Впрочем, я помнила, что она танцевала в балетной труппе в Санкт-Петербурге и, кажется, была представлена государю императору, но мама не поощряла все эти истории. Она считала, что рассказы о всяких недосягаемых заморских странах и непонятных, чуждых людях способны лишь сбить меня с толку и породить ненужные дикие идеи, а бабушка всегда относилась с уважением к мнению дочери. Поэтому чаще всего мы говорили с нею о наших соседях в Вермонте, о тех местах, где я побывала сама, и о том, чему меня учили в школе. Но всякий раз, когда мы отправлялись на каток и она выезжала на лед, ее глаза подергивались мечтательной дымкой, и я знала, что она вспоминает Россию и тех людей, что оставила там. Слова здесь были ни к чему – мне и так было ясно, что эти люди по-прежнему владеют частью ее души, души, которую я так любила и так хотела познать до конца. Я чувствовала, что эти заповедные уголки ее памяти остаются важными и сейчас, после пятидесяти лет жизни на другом краю земли. Мне было известно о том, что вся ее родня – отец и четверо братьев – сложили головы во время революции и гражданской войны, сражаясь на стороне царя. Она сбежала в Америку и никогда больше не виделась с ними и тут, в Вермонте, начала новую жизнь. Действительно, она прожила здесь целую жизнь, но любовь к давно покинутым близким не угасла, она до конца была привязана всеми фибрами души к людям, оставшимся в прошлом. Они навсегда стали горькой и сокровенной, но неотъемлемой частью ее жизни, отдельным узором того причудливого полотна, что называется человеческой судьбой.

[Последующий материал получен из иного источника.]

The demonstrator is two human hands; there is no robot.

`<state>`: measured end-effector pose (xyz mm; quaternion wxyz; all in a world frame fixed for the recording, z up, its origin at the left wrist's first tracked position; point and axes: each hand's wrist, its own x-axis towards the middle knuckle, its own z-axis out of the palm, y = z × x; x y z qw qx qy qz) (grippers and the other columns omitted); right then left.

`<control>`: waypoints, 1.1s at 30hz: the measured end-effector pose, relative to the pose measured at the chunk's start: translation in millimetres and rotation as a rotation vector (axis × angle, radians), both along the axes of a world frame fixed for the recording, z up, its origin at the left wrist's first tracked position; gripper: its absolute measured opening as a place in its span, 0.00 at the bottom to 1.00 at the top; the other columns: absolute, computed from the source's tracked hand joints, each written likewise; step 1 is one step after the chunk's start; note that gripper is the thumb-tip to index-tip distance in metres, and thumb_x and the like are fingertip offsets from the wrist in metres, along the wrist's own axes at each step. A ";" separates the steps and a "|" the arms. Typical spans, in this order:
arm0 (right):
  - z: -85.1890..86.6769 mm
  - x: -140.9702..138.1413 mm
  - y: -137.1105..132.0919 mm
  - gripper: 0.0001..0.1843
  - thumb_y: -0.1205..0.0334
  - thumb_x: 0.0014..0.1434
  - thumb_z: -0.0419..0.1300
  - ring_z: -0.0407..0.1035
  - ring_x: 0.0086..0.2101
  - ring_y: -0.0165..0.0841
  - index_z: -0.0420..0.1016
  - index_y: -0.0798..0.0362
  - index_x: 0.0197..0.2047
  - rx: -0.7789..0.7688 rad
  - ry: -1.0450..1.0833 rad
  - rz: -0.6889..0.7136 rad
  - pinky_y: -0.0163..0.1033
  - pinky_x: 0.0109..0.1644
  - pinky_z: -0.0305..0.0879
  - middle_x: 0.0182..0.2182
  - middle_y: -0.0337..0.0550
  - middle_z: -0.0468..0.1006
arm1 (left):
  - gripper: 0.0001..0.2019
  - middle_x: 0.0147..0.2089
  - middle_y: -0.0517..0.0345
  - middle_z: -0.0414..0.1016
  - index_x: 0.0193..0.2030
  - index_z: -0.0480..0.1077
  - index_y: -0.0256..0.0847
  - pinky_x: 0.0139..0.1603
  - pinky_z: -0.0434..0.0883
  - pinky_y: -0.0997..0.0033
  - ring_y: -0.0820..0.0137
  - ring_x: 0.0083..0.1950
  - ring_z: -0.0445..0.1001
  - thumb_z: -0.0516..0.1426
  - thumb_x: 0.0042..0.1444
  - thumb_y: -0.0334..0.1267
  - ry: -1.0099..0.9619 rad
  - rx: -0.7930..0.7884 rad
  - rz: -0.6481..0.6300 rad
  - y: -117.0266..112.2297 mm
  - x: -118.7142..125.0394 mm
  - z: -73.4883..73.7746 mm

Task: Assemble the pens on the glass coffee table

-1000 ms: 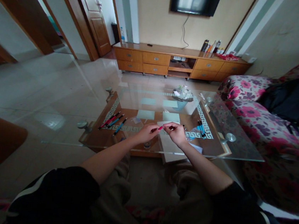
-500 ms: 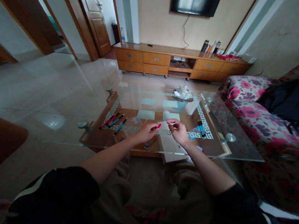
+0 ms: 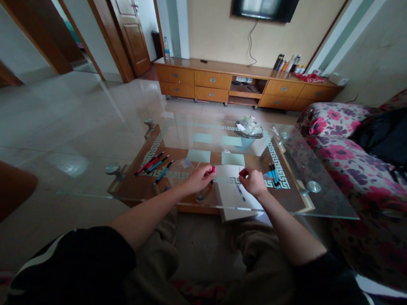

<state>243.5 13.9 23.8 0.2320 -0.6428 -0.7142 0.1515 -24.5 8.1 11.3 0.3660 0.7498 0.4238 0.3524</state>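
Since half a second ago the hands have drawn apart: the left hand point(image 3: 199, 177) pinches a short red pen barrel point(image 3: 213, 169) between thumb and fingertips, while the right hand point(image 3: 255, 181) is curled closed, perhaps on some part too small to make out. Both hover over a flat white sheet point(image 3: 229, 201) on the smooth glass table point(image 3: 310, 207), where a thin dark rod point(image 3: 239, 191) lies.

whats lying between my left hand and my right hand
In the head view, a white sheet of paper lies between the left hand, gripping a red pen, and the right hand.
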 end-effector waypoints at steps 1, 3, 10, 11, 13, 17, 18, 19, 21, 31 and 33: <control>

Однажды я нашла на чердаке ее старые балетные туфельки. Мне нужно было подобрать платье для школьного спектакля, и в дальнем углу чердака я наткнулась на распахнутый сундук. Изношенные чуть ли не до дыр атласные туфли лежали на самом верху и показались мне удивительно легкими и ветхими. Я благоговейно, словно прикасаясь к волшебным башмачкам, погладила истрепанный потускневший атлас и при первой же возможности спросила о них Грэнни Энн.

– Ох! – невольно воскликнула она и тут же с облегчением рассмеялась и как-то помолодела от неведомых мне воспоминаний. – Я надевала их в последний раз, когда танцевала в Мариинском театре, в Санкт-Петербурге… Этот спектакль смотрела царица… и великие княжны. – Она виновато смешалась, стоило запретным словам сорваться с губ, но все же добавила: – В тот вечер мы давали «Лебединое озеро». – Память явно унесла ее за тысячу миль от нашего дома. – Такой чудесный балет… Кто бы мог подумать, что я выступала тогда в последний раз!.. Сама не знаю, зачем я храню эти туфли… Да, милая, ведь это было давным-давно! – Она с видимым усилием захлопнула дверь в прошлое и протянула мне чашку горячего какао со взбитыми сливками, посыпанными мелкими стружками корицы и шоколада.